>I think Josh can
> take the discussion about a press release off-list in order to get
> something of quality put together and then post that for public review
> before sending it out (like someone saying I want to code feature x,
> getting a few guys to help him on it, and then posting the results to
> patches before it gets included). Do you see any problems with that?
We can do that for *this* particular release, as it happens, mostly becuase
this news has been leaked already. But that won't necessarily be true with
all, or even most, releases -- most will require being off-list until they
are sent out to PRWeb.
I think, though, that there are a few issues here, one of which is that press
releases are *not* like patches. A patch gets held back, sometimes
indefinitely, if it's not sufficient quality. A press release often needs
to go out by a specific date, whether or not it's perfect -- the target is
producing the best release that can go out on that date, rather than meeting
a particular standard. News which is not timely is not news at all.
As a result, people who decide not to help or give feedback during writing the
release, but reserve the right to criticize it the day it's supposed to go
out, make it very frustrating and difficult for people trying to generate PR
for the project to get anything done. Not that the same isn't true of
patches, but that's not my area of responsibility.
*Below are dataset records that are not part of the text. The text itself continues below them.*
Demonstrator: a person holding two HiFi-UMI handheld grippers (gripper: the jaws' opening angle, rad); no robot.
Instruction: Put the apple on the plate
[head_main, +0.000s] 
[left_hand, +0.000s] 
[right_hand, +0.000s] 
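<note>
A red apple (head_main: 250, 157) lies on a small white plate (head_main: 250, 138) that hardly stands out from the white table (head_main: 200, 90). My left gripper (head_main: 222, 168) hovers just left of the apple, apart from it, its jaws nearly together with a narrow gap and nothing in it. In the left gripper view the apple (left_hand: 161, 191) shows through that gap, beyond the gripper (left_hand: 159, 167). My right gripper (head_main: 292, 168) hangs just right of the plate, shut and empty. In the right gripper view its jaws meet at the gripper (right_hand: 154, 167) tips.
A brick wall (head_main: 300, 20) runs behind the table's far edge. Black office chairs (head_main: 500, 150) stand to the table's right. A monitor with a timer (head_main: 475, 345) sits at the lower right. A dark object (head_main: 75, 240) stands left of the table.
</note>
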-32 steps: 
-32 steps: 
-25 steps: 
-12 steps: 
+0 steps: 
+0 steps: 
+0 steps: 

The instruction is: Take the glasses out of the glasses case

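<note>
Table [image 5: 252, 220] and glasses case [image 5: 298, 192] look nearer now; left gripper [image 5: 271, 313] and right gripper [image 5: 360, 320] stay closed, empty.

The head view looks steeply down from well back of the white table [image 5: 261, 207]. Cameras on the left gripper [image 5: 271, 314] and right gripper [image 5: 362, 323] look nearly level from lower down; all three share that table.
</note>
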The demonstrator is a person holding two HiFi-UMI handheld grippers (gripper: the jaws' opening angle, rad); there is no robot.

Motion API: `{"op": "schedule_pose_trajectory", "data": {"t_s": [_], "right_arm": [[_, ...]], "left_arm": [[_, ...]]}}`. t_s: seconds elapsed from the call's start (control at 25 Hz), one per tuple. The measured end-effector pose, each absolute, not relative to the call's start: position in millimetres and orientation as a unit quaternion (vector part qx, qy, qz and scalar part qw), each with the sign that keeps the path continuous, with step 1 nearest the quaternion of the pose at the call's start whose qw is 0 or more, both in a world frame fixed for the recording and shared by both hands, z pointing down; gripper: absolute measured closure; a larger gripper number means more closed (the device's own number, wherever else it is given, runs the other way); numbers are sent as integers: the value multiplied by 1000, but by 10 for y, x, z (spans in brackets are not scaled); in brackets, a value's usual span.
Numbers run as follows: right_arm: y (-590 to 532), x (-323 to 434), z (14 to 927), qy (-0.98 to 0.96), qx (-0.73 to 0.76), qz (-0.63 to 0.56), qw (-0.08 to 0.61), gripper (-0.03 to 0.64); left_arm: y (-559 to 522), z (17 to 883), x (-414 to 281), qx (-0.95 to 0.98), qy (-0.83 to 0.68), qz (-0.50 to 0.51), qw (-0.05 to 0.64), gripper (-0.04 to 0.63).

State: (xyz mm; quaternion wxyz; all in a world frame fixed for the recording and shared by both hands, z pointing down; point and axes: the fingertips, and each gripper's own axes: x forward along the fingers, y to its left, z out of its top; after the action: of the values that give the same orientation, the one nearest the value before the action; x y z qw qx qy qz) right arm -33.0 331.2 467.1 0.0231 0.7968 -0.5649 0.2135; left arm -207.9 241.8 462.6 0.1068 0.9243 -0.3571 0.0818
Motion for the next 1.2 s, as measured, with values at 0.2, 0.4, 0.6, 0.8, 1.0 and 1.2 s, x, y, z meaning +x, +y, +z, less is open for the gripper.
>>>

Certainly I'm not going to start running press releases past the Hackers list.
That's what this list is for. And, Peter, all PR *does* get run past Core
-- often including PR by external companies which focuses on PostgreSQL.
As to why releases need to be keep off-line? As part of a successful PR
campaign for any organization, you cultivate personal relationships with
individual reporters. This relationship usually includes feeding them news
a little bit ahead of the wire, and in return you get better coverage for
that news. But, if the release is available on a public mailing list with
public archives days before it's released, you lose all control over who gets
The other reason is that releases, and quotes, can get pulled by external
parties at the last minute. If the release text has already appeared on a
public mailing list, it's all too possible that some news source would have
already grabbed it and posted it somewhere. The results would range from
embarassing to finding ourselves in court.